Elle trembla à l'idée d'une confrontation possible avec ce B…, évidemment innocent ; mais rien ne vint et l'affaire, définitivement classée, disparut dans les oubliettes préfectorales.

Son pied désenflé lui permit enfin quelques pas, d'abord dans la chambre à coucher, puis jusque dans la salle à manger. Pendant toute sa période d'inquiétudes, elle s'était sustentée avec des bribes de nourriture : des potages et des œufs à la coque, dont elle laissait la moitié. L'appétit lui revint avec la confiance. Presque toujours, elle restait, par ordre du plus prudent des médecins, dans un fauteuil, la jambe étendue et le pied surélevé. Un soir que M. Dalombre dînait seul, il pria Annette de rouler le fauteuil jusqu'à la table afin d'obliger la petite malade à se refaire enfin par quelque repas sérieux.

Elle ne voulait pas, mais il l'y força ; et comme au dessert il dépliait ses journaux et cherchait vainement son binocle, elle lui offrit de lui faire la lecture. Il écoutait par à peu près et la contemplait de temps en temps d'un regard qui semblait se refléter en dedans de lui-même. Emmeline connaissait à fond l'histoire du naufrage de la Léonie, qu'Annette lui avait narrée vingt fois. A deux ou trois reprises, à propos d'un fait divers dont le récit l'avait impressionné, le vieillard ouvrit la bouche comme pour raconter aussi quelque sombre aventure ; puis il la referma, comme si l'énergie lui manquait pour entamer cette confidence, ou peut-être parce qu'il tenait à ne pas la verser dans une oreille encore indifférente.

Emmeline se sentait maintenant trop assurée de laisser chez les Dalombre un bon et sain souvenir pour attendre qu'il se gâtât.

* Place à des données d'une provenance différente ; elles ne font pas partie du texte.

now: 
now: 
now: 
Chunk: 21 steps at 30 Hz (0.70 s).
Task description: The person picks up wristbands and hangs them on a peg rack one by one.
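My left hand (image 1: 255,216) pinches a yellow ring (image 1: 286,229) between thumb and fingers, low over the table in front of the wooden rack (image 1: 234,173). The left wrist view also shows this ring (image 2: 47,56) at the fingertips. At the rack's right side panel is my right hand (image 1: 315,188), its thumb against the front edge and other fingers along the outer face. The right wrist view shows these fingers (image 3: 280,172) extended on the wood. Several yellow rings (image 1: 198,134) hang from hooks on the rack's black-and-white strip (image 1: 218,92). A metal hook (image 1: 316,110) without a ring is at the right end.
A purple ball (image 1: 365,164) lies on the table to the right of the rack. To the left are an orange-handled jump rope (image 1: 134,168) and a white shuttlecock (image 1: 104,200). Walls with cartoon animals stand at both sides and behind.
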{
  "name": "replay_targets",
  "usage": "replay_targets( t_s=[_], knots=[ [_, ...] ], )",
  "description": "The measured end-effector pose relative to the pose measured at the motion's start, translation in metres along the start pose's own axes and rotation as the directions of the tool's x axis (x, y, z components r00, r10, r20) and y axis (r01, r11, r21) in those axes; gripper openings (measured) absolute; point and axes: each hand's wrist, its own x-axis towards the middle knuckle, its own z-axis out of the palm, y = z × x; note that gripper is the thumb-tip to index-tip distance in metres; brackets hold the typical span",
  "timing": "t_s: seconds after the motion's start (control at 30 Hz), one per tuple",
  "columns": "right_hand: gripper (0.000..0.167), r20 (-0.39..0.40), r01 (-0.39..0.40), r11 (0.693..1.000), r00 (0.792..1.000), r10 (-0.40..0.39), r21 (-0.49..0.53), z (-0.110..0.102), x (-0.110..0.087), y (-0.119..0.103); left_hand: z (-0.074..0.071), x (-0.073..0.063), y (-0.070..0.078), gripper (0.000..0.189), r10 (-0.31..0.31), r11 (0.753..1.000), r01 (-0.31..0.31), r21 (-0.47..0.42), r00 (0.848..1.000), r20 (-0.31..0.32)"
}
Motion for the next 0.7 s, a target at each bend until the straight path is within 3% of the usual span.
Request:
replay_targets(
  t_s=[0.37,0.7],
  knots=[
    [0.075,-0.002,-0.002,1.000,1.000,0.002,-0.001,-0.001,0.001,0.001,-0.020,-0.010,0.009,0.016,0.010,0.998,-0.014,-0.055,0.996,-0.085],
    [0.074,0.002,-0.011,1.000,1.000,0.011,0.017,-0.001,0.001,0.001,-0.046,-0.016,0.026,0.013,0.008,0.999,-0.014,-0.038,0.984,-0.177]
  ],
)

Elle ne retrouverait jamais un moment plus propice pour faire ses paquets. Avant de partir, elle mettrait aux pieds de son sauveur toute sa gratitude ; mais la reconnaissance est souvent d'autant difficile à exprimer qu'elle est plus sincère. Elle retarda de deux jours ses adieux, faute de trouver, pour les faire, des mots correspondant à l'énormité du service rendu.

Elle fit appel à l'énergie dont elle avait déjà su faire preuve dans une situation autrement préoccupante, et, violentant sa timidité — car elle n'avait pas eu le temps, pendant son court passage dans la débauche, de contracter le vice d'effronterie — elle fit demander à M. Dalombre s'il consentait à la recevoir.

Il était précisément en tête-à-tête avec son neveu, ce M. Albert dont la vieille Annette avait constamment le nom dans la bouche et qu'Emmeline ne connaissait pas de vue. Elle fut tout interloquée de se trouver en tiers avec ce grand garçon aux cheveux blonds collés sur les tempes, au front bombé du travailleur, aux joues un peu creuses, encadrées dans un duvet destiné à devenir plus tard des favoris.

Elle avait remis la petite robe dans laquelle elle avait été recueillie, la tête fendue et la cheville enflée sur le trottoir qui bordait l'hôtel. Ce qu'on avait eu de peine à faire sécher et à débarbouiller cette mince pelure, Annette seule le savait. Emmeline, ainsi harnachée pour un départ dont les suites étaient pleines d'aléa, se tint sur le seuil de la pièce que le vieillard appelait son cabinet de travail, bien qu'il n'y travaillât guère.

— Mon neveu! dit immédiatement le vieillard en désignant Albert, comme pour lui indiquer qu'elle était en famille et qu'elle pouvait parler.

Le jeune homme salua tout en inspectant Emmeline du regard, avec cette curiosité qu'inspire l'héroïne d'une aventure dont la presse s'est emparée.

— Monsieur, débuta-t-elle d'une voix tremblante, j'ai trop abusé de votre bonté. Je ne veux pas vous être plus longtemps à charge. Je vais vous débarrasser de moi.